Clorotepine (; brand names Clotepin, Clopiben), also known as octoclothepin or octoclothepine, is an antipsychotic of the tricyclic group which was derived from perathiepin in 1965 and marketed in the Czech Republic by Spofa in or around 1971 for the treatment of schizophrenic psychosis.

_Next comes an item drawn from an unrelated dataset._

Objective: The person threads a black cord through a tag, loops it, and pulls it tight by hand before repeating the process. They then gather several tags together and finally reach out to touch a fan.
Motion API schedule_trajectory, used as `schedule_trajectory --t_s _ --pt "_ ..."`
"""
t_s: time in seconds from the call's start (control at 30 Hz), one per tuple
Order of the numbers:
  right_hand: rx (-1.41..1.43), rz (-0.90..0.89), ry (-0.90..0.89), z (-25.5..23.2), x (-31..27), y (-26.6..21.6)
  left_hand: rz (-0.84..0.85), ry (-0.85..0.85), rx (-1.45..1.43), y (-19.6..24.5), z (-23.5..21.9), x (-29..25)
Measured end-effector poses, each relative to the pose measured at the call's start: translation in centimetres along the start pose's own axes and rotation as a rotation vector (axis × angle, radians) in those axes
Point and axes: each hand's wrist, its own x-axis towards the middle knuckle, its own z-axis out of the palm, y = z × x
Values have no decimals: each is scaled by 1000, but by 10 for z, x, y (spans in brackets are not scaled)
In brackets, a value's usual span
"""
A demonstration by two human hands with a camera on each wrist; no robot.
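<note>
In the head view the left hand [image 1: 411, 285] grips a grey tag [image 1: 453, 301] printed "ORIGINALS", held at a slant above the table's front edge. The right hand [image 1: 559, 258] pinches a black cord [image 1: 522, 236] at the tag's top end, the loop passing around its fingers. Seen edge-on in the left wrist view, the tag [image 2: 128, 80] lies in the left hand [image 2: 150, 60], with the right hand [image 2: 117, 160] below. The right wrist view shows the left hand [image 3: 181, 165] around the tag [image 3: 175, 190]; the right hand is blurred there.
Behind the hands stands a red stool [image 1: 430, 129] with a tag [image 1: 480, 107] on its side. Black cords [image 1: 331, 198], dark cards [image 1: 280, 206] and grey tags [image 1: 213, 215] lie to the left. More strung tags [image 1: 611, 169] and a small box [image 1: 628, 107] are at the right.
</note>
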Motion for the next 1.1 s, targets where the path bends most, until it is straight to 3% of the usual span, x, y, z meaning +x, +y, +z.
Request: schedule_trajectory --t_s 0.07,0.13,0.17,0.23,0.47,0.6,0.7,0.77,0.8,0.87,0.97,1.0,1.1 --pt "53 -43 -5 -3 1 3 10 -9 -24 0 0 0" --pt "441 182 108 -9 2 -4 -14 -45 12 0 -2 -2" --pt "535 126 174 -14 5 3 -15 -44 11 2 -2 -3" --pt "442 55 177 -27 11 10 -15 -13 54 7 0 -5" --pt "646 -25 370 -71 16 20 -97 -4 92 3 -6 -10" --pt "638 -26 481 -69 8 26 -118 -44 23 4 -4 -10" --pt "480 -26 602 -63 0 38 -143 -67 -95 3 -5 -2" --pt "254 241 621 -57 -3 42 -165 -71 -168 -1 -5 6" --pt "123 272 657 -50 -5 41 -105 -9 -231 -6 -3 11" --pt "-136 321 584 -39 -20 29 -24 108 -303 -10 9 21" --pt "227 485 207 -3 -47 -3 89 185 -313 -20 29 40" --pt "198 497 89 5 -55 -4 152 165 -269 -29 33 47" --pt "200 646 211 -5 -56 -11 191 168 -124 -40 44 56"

Clorotepine is known to have high affinity for the dopamine D1, D2, D3, and D4 receptors, the serotonin 5-HT2A, 5-HT2B, 5-HT2C, 5-HT6, and 5-HT7 receptors, the α1A-, α1B-, and α1D-adrenergic receptors, and the histamine H1 receptors, where it has been it has been confirmed to act as an antagonist (or inverse agonist) at most sites (and likely is as such at all of them based on structure–activity relationships), and it also blocks the reuptake of norepinephrine via inhibition of the norepinephrine transporter.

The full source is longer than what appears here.